Aim of the exercise: Please output the section of the listing below that opens with the line containing "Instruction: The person" and closes with the line containing "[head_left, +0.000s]", exactly and with nothing else.

Dataset extract:
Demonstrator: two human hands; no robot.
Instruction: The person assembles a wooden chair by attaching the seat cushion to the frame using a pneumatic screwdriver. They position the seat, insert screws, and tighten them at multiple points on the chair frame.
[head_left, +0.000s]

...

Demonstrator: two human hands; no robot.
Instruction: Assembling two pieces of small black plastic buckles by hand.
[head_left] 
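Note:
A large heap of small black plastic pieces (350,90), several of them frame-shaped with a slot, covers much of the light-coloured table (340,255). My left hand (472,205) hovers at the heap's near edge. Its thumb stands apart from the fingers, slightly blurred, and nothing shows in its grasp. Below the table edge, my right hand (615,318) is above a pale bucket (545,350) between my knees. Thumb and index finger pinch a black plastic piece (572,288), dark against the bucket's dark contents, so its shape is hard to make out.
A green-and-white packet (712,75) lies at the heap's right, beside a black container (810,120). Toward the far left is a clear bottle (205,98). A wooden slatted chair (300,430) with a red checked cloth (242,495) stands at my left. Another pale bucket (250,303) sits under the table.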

Result for this task:
Instruction: The person assembles a wooden chair by attaching the seat cushion to the frame using a pneumatic screwdriver. They position the seat, insert screws, and tighten them at multiple points on the chair frame.
[head_left, +0.000s]

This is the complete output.